Perceptual-Evidence Anchored Reinforced Learning for Multimodal Reasoning

TL;DR

PEARL tackles the core problem that RLVR-based multimodal reasoning methods verify only final text, ignoring upstream visual perception and enabling reward hacking. It introduces a dual-path reinforcement learning framework that uses a perception checklist to generate verifiable perception rewards and gates reasoning updates, resulting in a perception-grounded training loop. Through perception-oriented rollouts, gating, and a dual-objective optimization, PEARL achieves consistent gains across diverse multimodal reasoning benchmarks and scales with model size, while reducing training cost relative to strong baselines. The findings emphasize that robust, perceptually grounded reasoning is achievable with simple, task-aligned perception probes, suggesting a practical path toward more reliable vision-language reasoning systems.

Abstract

Reinforcement Learning with Verifiable Rewards (RLVR) has significantly advanced the reasoning capabilities of Large Language Models (LLMs) and is now being applied to Vision-Language Models (VLMs). However, vanilla RLVR for VLMs verifies only the final textual output, critically neglecting the foundational step of visual perception. This oversight leads to visual hallucinations and reward hacking, as reasoning built upon flawed perception is inherently unreliable. To address this, we propose PEARL (Perceptual-Evidence Anchored Reinforced Learning), a dual-branch, perception-reasoning synergistic that strengthens multimodal reasoning by explicitly anchoring it to verified visual evidence. For each reasoning-oriented QA instance, PEARL first derive a perception checklist -- a set of perception-oriented sub-questions with verifiable answers that probe the model's understanding of key visual evidence.

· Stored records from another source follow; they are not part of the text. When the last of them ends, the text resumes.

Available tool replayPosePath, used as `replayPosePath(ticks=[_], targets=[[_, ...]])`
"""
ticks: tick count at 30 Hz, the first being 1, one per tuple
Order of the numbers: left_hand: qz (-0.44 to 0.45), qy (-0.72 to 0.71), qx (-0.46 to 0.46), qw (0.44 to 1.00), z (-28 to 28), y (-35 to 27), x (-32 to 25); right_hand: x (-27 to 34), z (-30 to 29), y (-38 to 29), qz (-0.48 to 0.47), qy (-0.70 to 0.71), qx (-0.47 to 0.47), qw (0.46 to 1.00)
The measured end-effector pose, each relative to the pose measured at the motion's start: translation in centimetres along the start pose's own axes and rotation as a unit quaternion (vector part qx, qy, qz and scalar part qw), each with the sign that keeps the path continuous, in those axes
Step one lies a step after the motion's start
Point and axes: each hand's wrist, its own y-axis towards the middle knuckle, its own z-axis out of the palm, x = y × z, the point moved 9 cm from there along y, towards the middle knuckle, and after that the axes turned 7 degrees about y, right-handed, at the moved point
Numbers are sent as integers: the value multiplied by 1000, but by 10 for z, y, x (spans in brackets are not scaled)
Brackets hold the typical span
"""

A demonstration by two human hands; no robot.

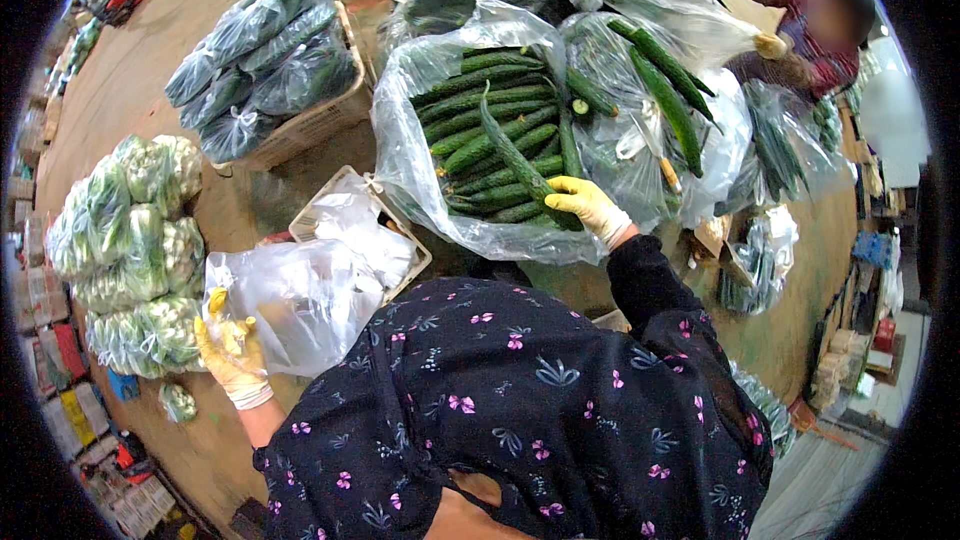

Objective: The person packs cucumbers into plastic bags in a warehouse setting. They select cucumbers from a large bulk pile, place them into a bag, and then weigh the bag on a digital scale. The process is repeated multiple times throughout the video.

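My right hand (591,208), in a yellow glove, grips the near end of a long green cucumber (512,152). That cucumber lies slantwise over rows of cucumbers (491,124) in a large open clear plastic bag (401,157). On the left, my left hand (234,352), gloved in yellow too, holds the side of a clear plastic bag (307,307) that spreads out flat to its right. Some of its fingers are bent and the plastic partly covers them. No cucumber shows inside this smaller bag.
A plastic crate (409,255) holds white plastic bags. Bagged cucumbers (262,52) are piled on another crate (300,135). Bagged leafy vegetables (135,240) are stacked at left. Loose cucumbers (667,105) lie on a bag at right. A co-worker (802,45) handles a large plastic bag (667,0).
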Motion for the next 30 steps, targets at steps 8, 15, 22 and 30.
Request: replayPosePath(ticks=[8,15,22,30], targets=[[12,-57,130,990,24,-20,12,32,90,11,132,198,184,954],[42,-22,83,995,17,-55,25,106,95,48,168,105,341,919],[35,-11,53,998,21,-56,47,418,26,170,-367,266,209,867],[2,-33,80,996,15,-49,58,147,61,124,-167,-239,240,926]])
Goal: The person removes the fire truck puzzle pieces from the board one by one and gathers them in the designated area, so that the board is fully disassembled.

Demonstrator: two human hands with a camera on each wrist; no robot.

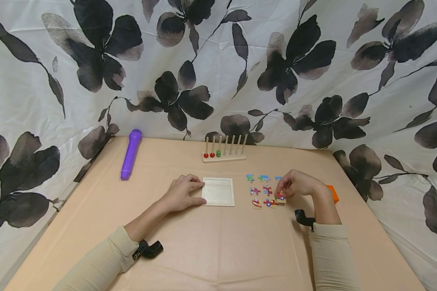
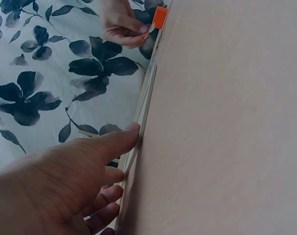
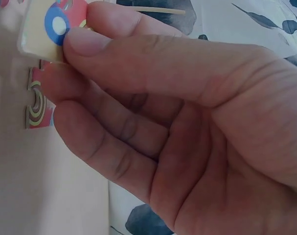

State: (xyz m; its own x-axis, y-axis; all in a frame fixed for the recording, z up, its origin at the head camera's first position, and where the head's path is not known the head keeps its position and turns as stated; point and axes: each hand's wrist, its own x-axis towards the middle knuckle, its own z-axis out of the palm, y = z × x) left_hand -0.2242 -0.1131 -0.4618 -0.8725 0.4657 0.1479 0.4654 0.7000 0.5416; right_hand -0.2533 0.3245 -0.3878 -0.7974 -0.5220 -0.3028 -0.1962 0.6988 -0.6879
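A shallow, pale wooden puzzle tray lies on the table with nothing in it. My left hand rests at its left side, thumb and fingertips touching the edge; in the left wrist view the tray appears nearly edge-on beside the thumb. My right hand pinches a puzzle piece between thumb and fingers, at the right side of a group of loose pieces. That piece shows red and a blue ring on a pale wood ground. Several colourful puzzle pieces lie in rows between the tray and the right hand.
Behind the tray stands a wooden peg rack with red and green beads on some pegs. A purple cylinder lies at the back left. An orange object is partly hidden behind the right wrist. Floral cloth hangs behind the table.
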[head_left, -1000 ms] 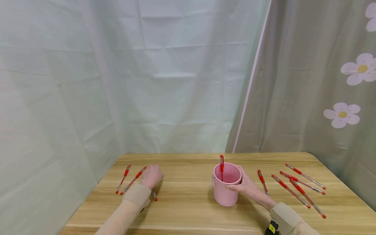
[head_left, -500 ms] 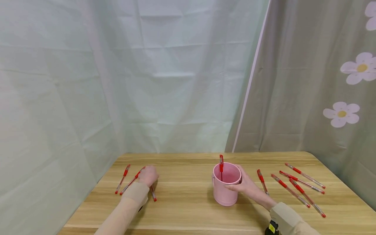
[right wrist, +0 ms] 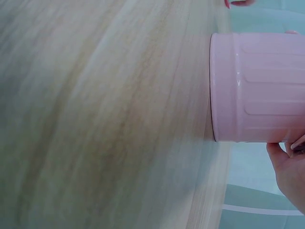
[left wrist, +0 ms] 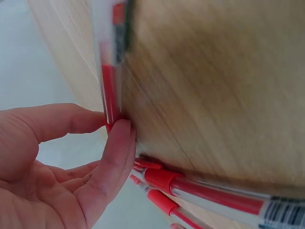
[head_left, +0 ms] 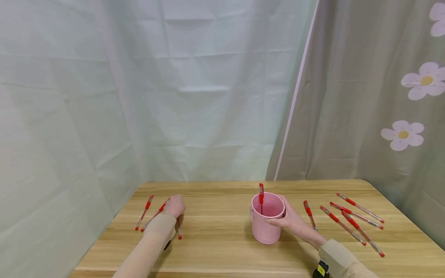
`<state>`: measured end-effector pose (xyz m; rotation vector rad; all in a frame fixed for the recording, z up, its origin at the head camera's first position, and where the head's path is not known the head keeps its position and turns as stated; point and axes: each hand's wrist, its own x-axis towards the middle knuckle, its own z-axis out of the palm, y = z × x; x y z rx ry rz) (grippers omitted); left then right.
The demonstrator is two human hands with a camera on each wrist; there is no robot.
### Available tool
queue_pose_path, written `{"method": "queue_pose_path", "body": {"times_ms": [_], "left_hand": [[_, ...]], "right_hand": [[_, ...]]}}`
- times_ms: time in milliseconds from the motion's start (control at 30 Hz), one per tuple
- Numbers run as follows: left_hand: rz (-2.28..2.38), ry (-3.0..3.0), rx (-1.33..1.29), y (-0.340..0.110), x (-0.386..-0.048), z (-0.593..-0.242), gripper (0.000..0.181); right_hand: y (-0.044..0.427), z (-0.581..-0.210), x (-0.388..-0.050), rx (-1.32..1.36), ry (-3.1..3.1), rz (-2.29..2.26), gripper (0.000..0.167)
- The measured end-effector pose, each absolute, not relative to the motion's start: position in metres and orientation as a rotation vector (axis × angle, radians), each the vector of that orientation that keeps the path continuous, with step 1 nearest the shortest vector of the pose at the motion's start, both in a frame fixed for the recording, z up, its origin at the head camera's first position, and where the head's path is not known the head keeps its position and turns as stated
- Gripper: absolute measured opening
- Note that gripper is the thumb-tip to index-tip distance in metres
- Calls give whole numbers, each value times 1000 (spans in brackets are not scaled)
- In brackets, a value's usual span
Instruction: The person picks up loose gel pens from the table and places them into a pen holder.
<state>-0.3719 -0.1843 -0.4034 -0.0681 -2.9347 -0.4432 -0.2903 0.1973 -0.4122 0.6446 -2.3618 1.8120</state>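
Observation:
My left hand (head_left: 175, 205) is at the left side of the wooden table, pinching a red gel pen (left wrist: 110, 90) between thumb and fingertips. Most of that pen is behind the hand in the head view; its lower end (head_left: 179, 230) shows below the fingers. My right hand (head_left: 291, 220) holds the right side of a pink bucket (head_left: 265, 230), thumb at the front near the rim. The bucket stands upright on the table, and one red pen (head_left: 261, 197) leans inside it with its cap above the rim.
Two more red pens, a nearer one (head_left: 158, 212) and an outer one (head_left: 144, 213), lie left of my left hand. Right of the bucket several red pens (head_left: 343, 225) are spread, some crossing. Curtains (head_left: 215, 116) hang behind the table's back edge (head_left: 222, 183).
My left hand has shifted slightly left and taken hold of the pen, whose lower end has swung a little left. The right hand stays on the bucket.

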Motion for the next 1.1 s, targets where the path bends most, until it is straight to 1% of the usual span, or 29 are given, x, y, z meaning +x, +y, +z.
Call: {"method": "queue_pose_path", "body": {"times_ms": [200, 467, 533, 700, 833, 1000, 1100], "left_hand": [[-392, -2942, -154, -186, -378, -406, 10], [-472, -2955, -120, -186, -381, -408, 10], [-505, -2951, -93, -184, -382, -407, 15], [-619, -2935, -65, -179, -382, -401, 33], [-711, -2904, -101, -172, -381, -394, 39], [-811, -2853, -139, -161, -379, -384, 41], [-812, -2836, -169, -155, -377, -380, 37]], "right_hand": [[197, -413, -291, 671, -2332, 1809, 73], [196, -411, -290, 690, -2309, 1851, 72], [196, -410, -289, 681, -2315, 1863, 72], [191, -396, -279, 679, -2319, 1866, 72], [189, -389, -273, 683, -2332, 1849, 71], [194, -400, -283, 674, -2338, 1839, 72], [197, -409, -289, 665, -2337, 1841, 73]]}}
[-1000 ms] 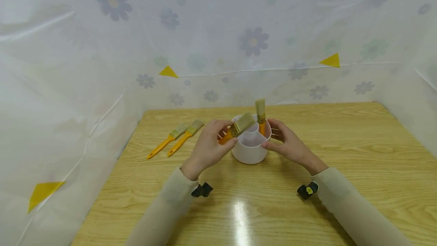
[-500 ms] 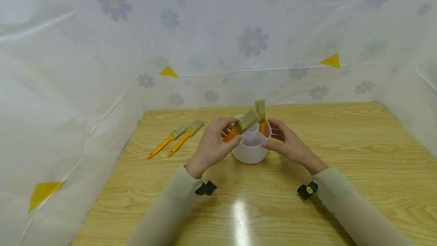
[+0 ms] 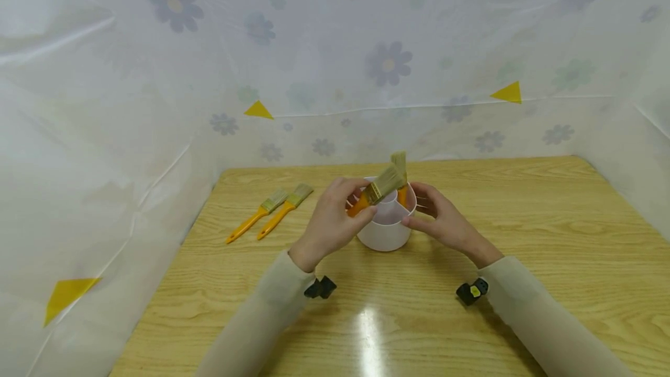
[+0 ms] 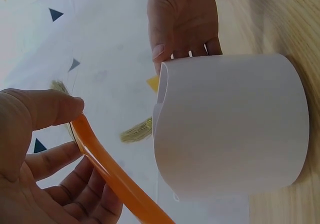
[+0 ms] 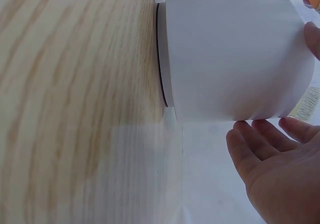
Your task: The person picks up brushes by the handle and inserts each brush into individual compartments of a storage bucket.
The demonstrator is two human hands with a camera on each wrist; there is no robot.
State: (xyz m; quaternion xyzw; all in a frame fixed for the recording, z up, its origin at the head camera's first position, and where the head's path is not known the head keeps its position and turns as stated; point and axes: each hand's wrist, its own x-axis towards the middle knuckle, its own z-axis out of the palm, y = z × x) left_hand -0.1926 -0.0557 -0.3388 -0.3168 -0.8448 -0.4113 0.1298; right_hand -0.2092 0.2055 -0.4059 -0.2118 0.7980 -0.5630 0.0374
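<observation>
My left hand (image 3: 332, 217) pinches a flat paintbrush (image 3: 384, 184) with an orange handle, tilted with bristles up to the right. In the left wrist view, thumb and index finger hold its orange handle (image 4: 115, 176) near the bristle end, apart from the container. A white divided container (image 3: 384, 239) stands upright on the table, just right of this hand. Its far right compartment holds a second paintbrush (image 3: 399, 160), bristles up. My right hand (image 3: 445, 223) holds the container's right side, thumb at the front rim. The right wrist view shows its fingertips (image 5: 243, 126) against the wall.
Two more orange-handled paintbrushes, one left (image 3: 256, 216) and one right (image 3: 285, 212), lie side by side on the wooden table (image 3: 523, 220), left of the container. A flower-patterned sheet (image 3: 335, 63) hangs behind the table, with plain sheeting at the sides.
My left hand has moved slightly right with the paintbrush, whose bristles now overlap the standing brush from the head view. The right hand and container look almost unmoved.
</observation>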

During training, auxiliary rollouts on this checklist yield a perceptual reward that both directly reinforces the model's perception ability and acts as a fidelity gate for reasoning. If the model passes the perception check, its policy update is biased towards evidence-anchored reasoning. Otherwise, the process is halted to prevent reasoning from flawed premises. PEARL can be seamlessly integrated with popular RL methods like GRPO and DAPO. Comprehensive experiments show PEARL achieves substantial gains on multimodal reasoning benchmarks, e.g., a +9.7% improvement over the baseline and +6.6% over GRPO on MathVerse.

Figures (9)

• Figure 1: We present PEARL, a perception–reasoning synergistic RL paradigm that strengthens VLMs' reasoning by explicitly anchoring in perceptual evidence, and demonstrates outstanding performance across multiple multimodal reasoning benchmarks.
• Figure 2: Comparison of training dynamics and failure modes. Standard outcome-based GRPO reduces reasoning errors but fails to address fundamental perception errors, leading to spurious reasoning chains based on flawed visual understanding. In contrast, our proposed PEARL achieves simultaneous improvements in both perception and reasoning, leading to a marked reduction in both error types and enabling more reliable problem-solving.
• Figure 3: Representative sub-question/answer pairs produced under our guidelines from original image–QA instances. These task-aligned, image-grounded items provide high-quality, easily verifiable supervision and serve as perceptual scaffolds supporting reasoning.
• Figure 4: Training cost comparison against DAPO yu2025dapo. Experiments conducted on 16 H800 NVIDIA GPUs.
• Figure 5: Impact of Perception on Reasoning Success. (a) Samples with high perception scores exhibit significantly higher reasoning accuracy compared to low-perception regimes. (b)-(c) Visualization of the conditional probability $\mathbb{P}(\text{Reasoning}=1 \mid \text{Perception})$ for the Base model and PEARL, respectively. Both exhibit a strong positive correlation, confirming that accurate perception is a strong predictor of reasoning success.